The Chief Financial Officer (CFO) of a company approaches an investment adviser representative who happens to be the trustee of the corporation's qualified plan requesting a loan from the plan to help the company meet some short-term obligations. Which of the following would be the appropriate action to be taken by the IAR? A) The IAR is permitted to meet any reasonable request from the CFO of the employing company. B) With sufficient collateral, the loan may be made. C) The IAR is prohibited from making this loan because of his fiduciary responsibility to the plan. D) The IAR is prohibited from making this loan if it is not a part of the asset allocation model used in the plan's investment policy statement.

C. As the plan fiduciary, the IAR is prohibited from taking any action that is against the rules. Companies can not use their qualified plan assets to finance their business operations.

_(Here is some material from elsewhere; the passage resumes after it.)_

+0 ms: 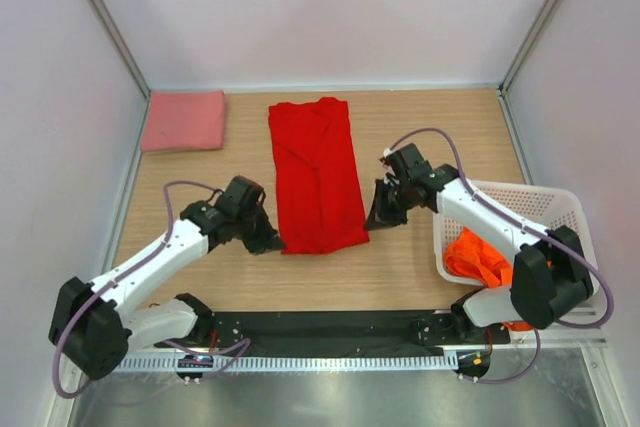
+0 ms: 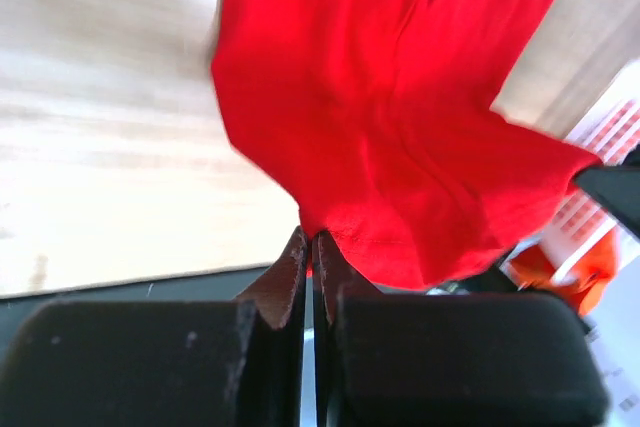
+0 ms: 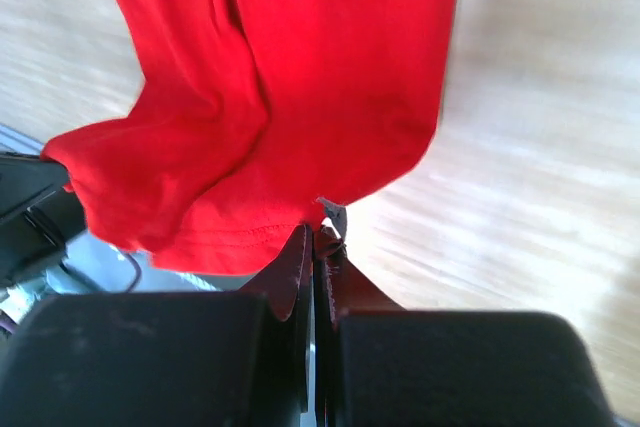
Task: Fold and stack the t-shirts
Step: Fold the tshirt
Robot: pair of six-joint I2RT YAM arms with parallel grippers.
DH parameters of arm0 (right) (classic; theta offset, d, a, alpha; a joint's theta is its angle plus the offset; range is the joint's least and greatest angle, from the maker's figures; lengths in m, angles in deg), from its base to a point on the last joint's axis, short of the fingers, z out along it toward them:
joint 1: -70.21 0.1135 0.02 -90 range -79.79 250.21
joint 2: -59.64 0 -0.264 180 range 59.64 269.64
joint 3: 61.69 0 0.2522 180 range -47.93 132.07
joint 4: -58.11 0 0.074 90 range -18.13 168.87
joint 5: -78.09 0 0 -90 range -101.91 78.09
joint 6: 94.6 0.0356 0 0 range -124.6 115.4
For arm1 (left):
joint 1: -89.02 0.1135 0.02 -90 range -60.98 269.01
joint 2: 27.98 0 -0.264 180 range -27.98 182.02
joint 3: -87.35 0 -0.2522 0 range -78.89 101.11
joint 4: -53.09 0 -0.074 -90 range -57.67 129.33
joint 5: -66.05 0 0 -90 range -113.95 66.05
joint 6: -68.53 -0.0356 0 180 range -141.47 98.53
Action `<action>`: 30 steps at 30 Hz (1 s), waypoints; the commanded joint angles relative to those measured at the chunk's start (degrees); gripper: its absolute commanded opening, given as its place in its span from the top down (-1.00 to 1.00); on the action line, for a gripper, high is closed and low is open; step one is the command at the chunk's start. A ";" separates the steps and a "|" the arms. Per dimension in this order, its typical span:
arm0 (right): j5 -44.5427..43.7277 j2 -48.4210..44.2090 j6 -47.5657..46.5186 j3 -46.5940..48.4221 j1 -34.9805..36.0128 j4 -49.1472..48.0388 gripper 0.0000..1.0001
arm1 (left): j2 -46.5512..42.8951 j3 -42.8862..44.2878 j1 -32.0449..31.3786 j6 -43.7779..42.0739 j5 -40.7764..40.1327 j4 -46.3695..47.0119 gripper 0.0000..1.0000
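One red t-shirt (image 1: 318,172), left tool (image 2: 311,240), right tool (image 3: 315,237) clamped on it (near corners), one pink t-shirt (image 1: 184,120)

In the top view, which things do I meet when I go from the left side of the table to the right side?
pink shirt → left claw → red shirt → right claw → basket
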 commanded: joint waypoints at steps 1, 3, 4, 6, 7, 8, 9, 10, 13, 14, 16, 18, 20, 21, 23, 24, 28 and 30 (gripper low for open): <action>-0.55 5.27 -4.15 8.44 -3.10 3.95 0.97 | 4.03 5.24 6.67 -5.62 -0.10 -3.22 1.00; -0.19 9.30 -5.03 11.79 -3.98 4.04 0.97 | 9.10 8.48 9.40 -8.34 2.00 -3.21 1.00; -0.10 10.72 -5.29 15.38 -4.42 4.13 0.97 | 11.14 11.72 10.82 -9.49 2.54 -3.12 1.00; 0.25 14.06 -6.00 19.35 -5.65 4.83 0.97 | 16.66 15.78 14.15 -11.33 3.33 -3.56 0.99; 0.33 17.46 -6.52 23.20 -6.09 5.18 0.97 | 18.61 17.71 15.04 -13.43 3.94 -3.74 1.00; 0.51 19.15 -6.79 25.15 -6.27 5.53 0.97 | 20.63 22.08 15.75 -14.50 4.30 -4.09 1.00; 1.21 20.82 -6.96 27.17 -6.71 6.15 0.97 | 23.17 24.12 16.62 -15.64 4.65 -4.52 0.99; 1.56 24.23 -7.31 31.11 -7.06 6.67 0.97 | 27.11 26.49 17.68 -17.30 5.26 -5.49 1.00; 2.53 29.00 -7.49 38.49 -7.85 8.43 0.97 | 34.94 33.71 19.52 -19.16 6.75 -6.72 0.99; 2.71 31.54 -7.41 40.09 -8.03 8.87 0.97 | 36.45 36.86 19.97 -19.86 7.46 -7.07 1.00; 3.14 33.75 -7.23 44.21 -8.47 9.31 0.97 | 40.40 39.43 20.76 -20.22 7.73 -7.60 0.99; 3.50 37.18 -7.14 46.78 -8.64 10.28 0.97 | 42.44 42.85 21.29 -20.40 8.08 -7.87 1.00; 3.85 39.29 -7.32 50.12 -9.00 11.07 0.97 | 44.89 44.70 22.08 -20.40 8.69 -7.96 0.99; 4.03 40.86 -7.23 50.91 -9.08 11.16 0.97 | 45.52 46.36 22.34 -20.40 8.78 -8.04 1.00; 4.20 42.02 -7.32 52.94 -9.61 11.69 0.97 | 47.62 47.78 22.87 -20.48 9.39 -8.22 0.99; 4.12 42.89 -7.49 53.46 -9.61 11.78 0.97 | 48.33 49.09 23.05 -20.57 10.09 -8.31 1.00; 5.08 44.65 -7.32 55.22 -10.84 11.87 0.97 | 51.93 51.65 23.40 -21.01 11.59 -9.10 0.99; 6.30 45.27 -7.32 55.49 -11.37 11.34 0.97 | 52.99 52.18 23.49 -21.01 11.77 -9.45 0.99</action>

An investment adviser is analyzing 4 bonds of similar quality for a client. Bond A has a coupon of 6%, matures in 12 years, and is currently priced at 50. Bond B has a coupon of 8%, matures in 9 years, and is currently priced at 50. Bond C has a coupon of 4%, matures in 18 years, and is priced at 45. Bond D has a coupon of 12%, matures in 6 years, and is priced at 50. Based on NPV, which of these bonds represents the better value? A) Bond A B) Bond D C) Bond C D) Bond B

C. Because you don't have the proper calculator to do a real PV calculation, NASAA expects you to use the rule of 72. Remember, under that rule, dividing 72 by the interest rate tells you the number of years it will take for a deposit to double. Or, if you divide 72 by the number of years, it will tell you the interest rate required for a present deposit to double. Finally, a positive NPV is when you can buy the bond for less than its present value. So, let's look at all 4 choices. Bond A, at 6%, takes 12 years to double. That's exactly the time to maturity, so the PV of this bond should be approximately $500 (a quote of 50). The same is true of bonds B and D—their PV should be approximately $500 (72 ÷ 8% = 9 years; 72 ÷ 12% = 6). Because their price is the same as the PV, the NPV is zero. However, with bond C, 72 divided by 4% equals 18 years, so this bond also has a PV of approximately $500 (50), but it can be purchased for less than that: 45 ($450). Therefore, with an NPV of $50, bond C is the best value.

Under the Uniform Securities Act, all of the following conditions must exist in order for a private placement to be considered an exempt transaction EXCEPT: A) the offer must be directed to no more than 10 individuals during any 12-month period. B) commissions may not be paid to sales agents of the broker-dealer offering the securities to noninstitutional clients. C) noninstitutional clients must not make payment for their purchases. D) broker-dealers and their agents must reasonably believe that noninstitutional clients are buying the securities for investment purposes and not for resale.

C. For a private placement to remain an exempt transaction under the Uniform Securities Act, the offer may be directed to no more than 10 individuals during any 12-month period. Additionally, no commissions may be paid to agents of the offering broker on sales to noninstitutional buyers, and there must be reasonable belief that the purpose in buying the securities by noninsitutional clients is for investment rather than resale purposes. However, just as with any other securities purchase, payment must be made in accordance with industry standards.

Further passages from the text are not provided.